178. “In my judgment notwithstanding that a local authority may have the statutory power under section 33(3)(b) CA 1989 to prevent the mother from calling the twins “Preacher” and “Cyanide”, the seriousness of the interference with the Article 8 rights of the mother consequent upon the local authority exercising that power, demands that the course of action it proposes be brought before and approved by the court”.

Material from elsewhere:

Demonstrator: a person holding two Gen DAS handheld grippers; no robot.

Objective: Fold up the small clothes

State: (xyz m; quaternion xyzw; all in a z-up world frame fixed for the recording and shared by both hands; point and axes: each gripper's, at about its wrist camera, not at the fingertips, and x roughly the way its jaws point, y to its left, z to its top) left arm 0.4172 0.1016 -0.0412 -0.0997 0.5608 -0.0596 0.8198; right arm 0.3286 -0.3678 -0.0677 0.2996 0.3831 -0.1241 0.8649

180. Having considered in some detail the authorities referred to above, this local authority does, in my judgment, require the authorization of the court for Risperidone and Melatonin to be administered to T. I find this for 3 main reasons:

(a) each drug, whilst commonly used with autistic children, has recognized and serious side effects;

(b) T’s impairments are such that I am satisfied that he would have more difficulty in expressing that he was suffering side effects, were they to arise;

(c) If the administration of vaccinations and the change of a child’s first name are such serious interferences with the article 8 rights of a parent, so as to require an order under the inherent jurisdiction of the High Court to override the will of a parent, however unreasonable that parent may appear to be, it would be a nonsense for the reasonable concerns of this mother not to be of sufficient gravity to justify similar protections.
181. I appreciate that my decision undermines the power the local authority thought it had available to it under section 33(3) CA 1989. During the hearing of submissions, I raised myself the proposition that the administration of medication over a period of time, that is not a one-off or a short course, such as is the case with vaccinations and, indeed is the case with a change of name decision, might need to be seen differently. Dosages of medications can change. Frequency of administration of the drug can require alteration and it is simply not practicable for alterations in drug regimes to be managed by the court. However, having set that particular hare running, I have reached the conclusion that the administration of these medications, and especially the risperidone, involves such an interference with the article 8 rights of M, that any decision as to whether administration is to be started must be made by the court. Whether it is then necessary for the court to remain involved once that initial decision has been made, is a matter upon which I will hear argument at the next hearing.

So there you have it – some reported cases don’t tackle any questions of wider import beyond the case in question, some deal with one or two, but this one deals with four – the last one being potentially very significant for cases where a Local Authority is caring for children who need medication.